Their little Twin Otter flew into the gap torn by one of the great ice rivers, and flew up it. This one was the Shackleton Glacier—not as big as the Byrd or the Beardmore or the Nimrod, but very substantial nevertheless. One of the dozen largest glaciers on Earth, and no doubt it would have torn its channel even wider and rivalled the Byrd and the Beardmore for size, were it not for the presence of a rock island blocking the head of the glacier, like a cork sucked into place by the flow and nearly plugging it entirely.

This rock island was Roberts Massif. As they flew over it X looked out his little side window, fascinated by the rusty bumpy wasteland, a pocked humpty-dumpty shatter of dolerite, dominated by a single transverse ridge that stood above the scraped red rock and smooth bluish ice surrounding it. The massif was about twenty kilometers wide and twenty kilometers long, and on its polar side the ice came rolling in like a high tide, creating several ice bays in the shoreline.

As their plane descended the smooth curves of the ice ravished X’s eye, as did its bluish tint, which glowed as if the sky’s color had seeped into the white ice and stained it all through. And as the plane landed on a narrow snowplowed airstrip like a long strip of carpet, he suddenly felt happy, for the first time in a long time. Aesthetics as ethics; that was X’s new motto. Whatever was beautiful had to be good.

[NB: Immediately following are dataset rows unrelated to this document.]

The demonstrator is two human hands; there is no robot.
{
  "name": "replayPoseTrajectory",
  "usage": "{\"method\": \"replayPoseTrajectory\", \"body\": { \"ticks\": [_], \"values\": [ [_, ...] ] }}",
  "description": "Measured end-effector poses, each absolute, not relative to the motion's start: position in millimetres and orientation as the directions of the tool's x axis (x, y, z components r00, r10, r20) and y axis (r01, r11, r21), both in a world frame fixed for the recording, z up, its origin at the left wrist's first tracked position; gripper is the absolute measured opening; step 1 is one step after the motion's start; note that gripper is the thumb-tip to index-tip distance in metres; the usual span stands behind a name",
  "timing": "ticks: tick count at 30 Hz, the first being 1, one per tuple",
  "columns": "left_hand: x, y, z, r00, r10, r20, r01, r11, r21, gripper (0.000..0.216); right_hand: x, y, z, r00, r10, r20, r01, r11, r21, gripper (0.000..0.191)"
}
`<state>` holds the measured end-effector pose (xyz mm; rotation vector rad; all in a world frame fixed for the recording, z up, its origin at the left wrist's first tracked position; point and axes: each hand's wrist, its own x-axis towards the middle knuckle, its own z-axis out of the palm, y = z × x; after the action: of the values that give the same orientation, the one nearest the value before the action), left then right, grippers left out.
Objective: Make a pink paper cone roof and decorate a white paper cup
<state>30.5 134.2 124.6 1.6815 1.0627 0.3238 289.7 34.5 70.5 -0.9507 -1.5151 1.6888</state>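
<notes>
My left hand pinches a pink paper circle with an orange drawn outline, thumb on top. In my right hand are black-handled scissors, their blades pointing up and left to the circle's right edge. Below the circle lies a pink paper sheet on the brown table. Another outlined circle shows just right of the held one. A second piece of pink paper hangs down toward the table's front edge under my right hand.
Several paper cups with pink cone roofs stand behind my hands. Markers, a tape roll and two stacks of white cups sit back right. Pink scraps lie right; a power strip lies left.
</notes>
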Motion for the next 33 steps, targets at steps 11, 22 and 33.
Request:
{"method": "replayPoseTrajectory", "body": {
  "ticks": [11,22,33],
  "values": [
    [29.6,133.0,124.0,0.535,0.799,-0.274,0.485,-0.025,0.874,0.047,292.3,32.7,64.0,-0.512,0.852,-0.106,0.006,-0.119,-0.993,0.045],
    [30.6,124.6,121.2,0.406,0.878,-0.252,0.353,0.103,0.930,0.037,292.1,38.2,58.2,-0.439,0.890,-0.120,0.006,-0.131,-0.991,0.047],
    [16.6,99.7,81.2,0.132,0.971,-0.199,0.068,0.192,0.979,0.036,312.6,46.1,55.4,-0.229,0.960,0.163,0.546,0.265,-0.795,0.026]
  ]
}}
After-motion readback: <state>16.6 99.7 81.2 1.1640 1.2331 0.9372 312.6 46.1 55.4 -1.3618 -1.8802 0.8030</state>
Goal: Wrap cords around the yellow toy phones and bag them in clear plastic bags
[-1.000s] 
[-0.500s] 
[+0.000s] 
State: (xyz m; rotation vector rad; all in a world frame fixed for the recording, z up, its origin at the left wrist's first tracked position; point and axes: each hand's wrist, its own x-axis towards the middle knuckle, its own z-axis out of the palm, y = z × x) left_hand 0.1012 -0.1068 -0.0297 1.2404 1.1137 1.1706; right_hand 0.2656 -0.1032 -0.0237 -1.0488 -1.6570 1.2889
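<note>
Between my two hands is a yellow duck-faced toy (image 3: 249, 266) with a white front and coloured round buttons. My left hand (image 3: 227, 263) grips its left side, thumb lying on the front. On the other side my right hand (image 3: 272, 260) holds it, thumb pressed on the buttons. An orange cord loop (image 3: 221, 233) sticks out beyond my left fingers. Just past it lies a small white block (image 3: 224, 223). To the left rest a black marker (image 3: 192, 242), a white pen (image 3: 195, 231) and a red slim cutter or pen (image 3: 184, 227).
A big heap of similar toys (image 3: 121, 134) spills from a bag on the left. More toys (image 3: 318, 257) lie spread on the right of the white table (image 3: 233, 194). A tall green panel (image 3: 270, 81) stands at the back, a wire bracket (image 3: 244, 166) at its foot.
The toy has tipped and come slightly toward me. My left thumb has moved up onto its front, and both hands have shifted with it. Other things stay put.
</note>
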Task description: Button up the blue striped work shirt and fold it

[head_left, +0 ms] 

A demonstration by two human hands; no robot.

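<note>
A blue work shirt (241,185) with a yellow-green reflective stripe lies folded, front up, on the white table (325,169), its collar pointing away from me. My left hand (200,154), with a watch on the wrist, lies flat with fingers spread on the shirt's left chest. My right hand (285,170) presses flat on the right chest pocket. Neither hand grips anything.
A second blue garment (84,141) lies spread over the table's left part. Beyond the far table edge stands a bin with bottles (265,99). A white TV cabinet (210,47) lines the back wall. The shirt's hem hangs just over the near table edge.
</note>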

From the airstrip the plane taxied bumpily toward an ice bay indenting the shore of the massif, under a
fluted red-and-white peak named Fluted Peak. One side of the bay sported a small dock, standing on squat pylons. On the rock shore above this dock clustered a small settlement of solar habitats, like metallic-blue mobile homes—less than a dozen buildings all told. The settlement was no bigger than some of the beaker outposts X had helped to open during Winfly, which was a comfort to him. Surely such a small operation could not be doing any great harm.

The little Twin Otter stopped next to an oblong fuel bladder, lying on the ice at the end of the dock. When the props had stopped spinning X followed the pilot out the little door and down the steps. Out from under the wing he straightened up, and was greeted by a bearded man in a plaid shirt and Carhartt overalls, approaching hand out, smiling.